# Duplicate DQ Check Records

> Passed QA twice. That's the problem.

Canonical URL: <https://datadriven.io/problems/duplicate_dq_check_records>

Domain: SQL · Difficulty: medium · Seniority: L3

## Problem

A downstream team reported that some entries in the data quality checks table appear more than once for the same table and column combination. Surface any table-and-column pairs that have multiple records, along with the duplicate count.

## Worked solution and explanation

### Why this problem exists in real interviews

Duplicate detection is one of the most common data quality tasks in production pipelines. This tests whether you understand the `GROUP BY` / `HAVING` pattern and whether you correctly identify which columns define a "duplicate."

---

### Break down the requirements

#### Step 1: Group by the duplicate key

`GROUP BY tbl_name, col_name` treats each table-column pair as a distinct entity, matching the prompt's definition of duplicates.

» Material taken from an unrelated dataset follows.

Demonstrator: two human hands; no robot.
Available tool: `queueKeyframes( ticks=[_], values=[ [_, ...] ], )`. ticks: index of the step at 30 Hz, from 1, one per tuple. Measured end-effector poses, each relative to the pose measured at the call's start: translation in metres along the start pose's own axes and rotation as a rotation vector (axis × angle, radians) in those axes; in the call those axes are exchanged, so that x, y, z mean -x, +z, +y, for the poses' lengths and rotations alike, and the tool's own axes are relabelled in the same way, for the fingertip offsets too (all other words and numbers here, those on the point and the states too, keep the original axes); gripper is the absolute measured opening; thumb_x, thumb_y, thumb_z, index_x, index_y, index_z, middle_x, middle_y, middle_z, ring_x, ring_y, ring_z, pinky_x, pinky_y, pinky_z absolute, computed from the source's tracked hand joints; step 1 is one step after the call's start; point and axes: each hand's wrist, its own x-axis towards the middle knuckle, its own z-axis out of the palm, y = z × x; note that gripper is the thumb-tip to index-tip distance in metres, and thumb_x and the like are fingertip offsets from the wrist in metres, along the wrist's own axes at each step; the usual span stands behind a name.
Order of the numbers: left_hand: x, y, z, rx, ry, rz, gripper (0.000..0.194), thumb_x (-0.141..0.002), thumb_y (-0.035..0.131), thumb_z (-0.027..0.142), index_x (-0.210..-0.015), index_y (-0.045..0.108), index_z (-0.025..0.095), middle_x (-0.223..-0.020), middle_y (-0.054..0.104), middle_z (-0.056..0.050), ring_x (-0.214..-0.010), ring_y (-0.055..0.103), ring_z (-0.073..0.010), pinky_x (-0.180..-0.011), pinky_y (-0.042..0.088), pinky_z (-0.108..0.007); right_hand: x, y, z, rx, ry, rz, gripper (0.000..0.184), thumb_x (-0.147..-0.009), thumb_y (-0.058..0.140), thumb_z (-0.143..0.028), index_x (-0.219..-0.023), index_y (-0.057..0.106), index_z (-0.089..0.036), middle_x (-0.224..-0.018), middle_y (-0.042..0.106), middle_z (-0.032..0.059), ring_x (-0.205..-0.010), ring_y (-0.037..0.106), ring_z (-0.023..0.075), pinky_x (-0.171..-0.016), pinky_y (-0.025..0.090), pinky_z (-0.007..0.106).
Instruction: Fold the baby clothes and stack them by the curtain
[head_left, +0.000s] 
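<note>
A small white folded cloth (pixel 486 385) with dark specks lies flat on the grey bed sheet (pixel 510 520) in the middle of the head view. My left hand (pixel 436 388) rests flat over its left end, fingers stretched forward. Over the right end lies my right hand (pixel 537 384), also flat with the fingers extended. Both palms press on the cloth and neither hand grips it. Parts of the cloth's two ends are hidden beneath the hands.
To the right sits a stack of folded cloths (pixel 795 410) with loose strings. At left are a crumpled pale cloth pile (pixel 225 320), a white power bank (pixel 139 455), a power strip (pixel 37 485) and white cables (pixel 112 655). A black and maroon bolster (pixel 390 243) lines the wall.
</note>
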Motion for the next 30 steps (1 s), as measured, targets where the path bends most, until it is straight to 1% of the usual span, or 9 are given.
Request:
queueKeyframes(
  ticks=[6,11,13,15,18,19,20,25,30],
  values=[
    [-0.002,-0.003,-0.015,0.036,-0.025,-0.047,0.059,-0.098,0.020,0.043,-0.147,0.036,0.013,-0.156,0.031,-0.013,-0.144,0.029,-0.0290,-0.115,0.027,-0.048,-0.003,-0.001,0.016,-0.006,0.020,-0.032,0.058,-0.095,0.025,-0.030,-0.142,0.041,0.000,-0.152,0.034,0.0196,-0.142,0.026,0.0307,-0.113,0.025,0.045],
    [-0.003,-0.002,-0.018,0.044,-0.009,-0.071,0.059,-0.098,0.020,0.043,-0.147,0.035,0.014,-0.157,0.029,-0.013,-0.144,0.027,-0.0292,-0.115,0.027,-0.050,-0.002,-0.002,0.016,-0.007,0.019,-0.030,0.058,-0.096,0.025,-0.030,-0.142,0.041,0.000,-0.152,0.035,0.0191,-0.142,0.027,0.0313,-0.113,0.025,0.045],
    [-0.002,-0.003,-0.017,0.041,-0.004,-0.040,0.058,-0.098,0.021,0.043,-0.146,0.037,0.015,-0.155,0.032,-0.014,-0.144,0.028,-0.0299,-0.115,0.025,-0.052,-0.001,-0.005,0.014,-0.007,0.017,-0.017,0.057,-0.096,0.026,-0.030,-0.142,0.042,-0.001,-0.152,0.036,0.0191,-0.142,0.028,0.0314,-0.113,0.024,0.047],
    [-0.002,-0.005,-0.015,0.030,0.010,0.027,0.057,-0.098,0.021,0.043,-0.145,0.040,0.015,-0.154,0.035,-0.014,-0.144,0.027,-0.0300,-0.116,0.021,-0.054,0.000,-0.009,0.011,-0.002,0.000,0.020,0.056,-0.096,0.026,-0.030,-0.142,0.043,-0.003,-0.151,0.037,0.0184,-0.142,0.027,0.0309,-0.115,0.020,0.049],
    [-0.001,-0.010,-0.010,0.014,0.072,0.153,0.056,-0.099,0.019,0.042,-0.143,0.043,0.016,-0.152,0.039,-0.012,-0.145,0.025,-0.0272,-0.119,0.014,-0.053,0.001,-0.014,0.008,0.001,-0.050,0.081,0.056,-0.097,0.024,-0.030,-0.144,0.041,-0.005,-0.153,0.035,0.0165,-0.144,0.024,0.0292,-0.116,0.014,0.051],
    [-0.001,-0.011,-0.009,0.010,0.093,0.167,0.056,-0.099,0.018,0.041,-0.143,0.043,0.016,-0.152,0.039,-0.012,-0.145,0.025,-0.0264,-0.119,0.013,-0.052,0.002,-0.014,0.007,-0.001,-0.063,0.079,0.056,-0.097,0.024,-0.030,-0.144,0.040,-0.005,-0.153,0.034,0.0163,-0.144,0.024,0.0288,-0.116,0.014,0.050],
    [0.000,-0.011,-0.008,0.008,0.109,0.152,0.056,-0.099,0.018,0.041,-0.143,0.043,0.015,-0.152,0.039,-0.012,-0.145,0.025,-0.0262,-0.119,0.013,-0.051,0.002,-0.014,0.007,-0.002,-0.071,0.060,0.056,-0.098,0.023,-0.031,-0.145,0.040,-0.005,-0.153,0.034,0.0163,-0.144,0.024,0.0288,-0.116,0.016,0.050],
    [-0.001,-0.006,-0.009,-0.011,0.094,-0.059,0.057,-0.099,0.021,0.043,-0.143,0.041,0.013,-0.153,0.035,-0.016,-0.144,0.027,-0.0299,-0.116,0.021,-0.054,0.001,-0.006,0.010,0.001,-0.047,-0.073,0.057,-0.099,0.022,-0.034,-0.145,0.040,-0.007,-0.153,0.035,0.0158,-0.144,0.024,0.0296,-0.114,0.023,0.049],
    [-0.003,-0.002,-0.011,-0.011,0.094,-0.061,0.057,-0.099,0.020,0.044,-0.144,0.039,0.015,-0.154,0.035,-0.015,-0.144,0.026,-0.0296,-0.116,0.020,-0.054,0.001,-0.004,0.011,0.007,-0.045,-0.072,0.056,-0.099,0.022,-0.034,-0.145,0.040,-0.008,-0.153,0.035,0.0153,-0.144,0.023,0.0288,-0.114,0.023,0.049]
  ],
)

#### Step 2: Filter with HAVING

`HAVING COUNT(*) > 1` keeps only groups with multiple records. Include `COUNT(*)` in the SELECT for the duplicate count.

#### Step 3: Order for readability

Sort by `dup_count DESC` so the worst offenders appear first for triage.

---

### The solution

**GROUP BY with HAVING for duplicate detection**

```sql
SELECT tbl_name, col_name, COUNT(*) AS dup_count
FROM dq_checks
GROUP BY tbl_name, col_name
HAVING COUNT(*) > 1
ORDER BY dup_count DESC
```

> **Cost Analysis**
>
> Single pass over 800K rows with hash aggregation. A composite index on `(tbl_name, col_name)` enables an index-only scan.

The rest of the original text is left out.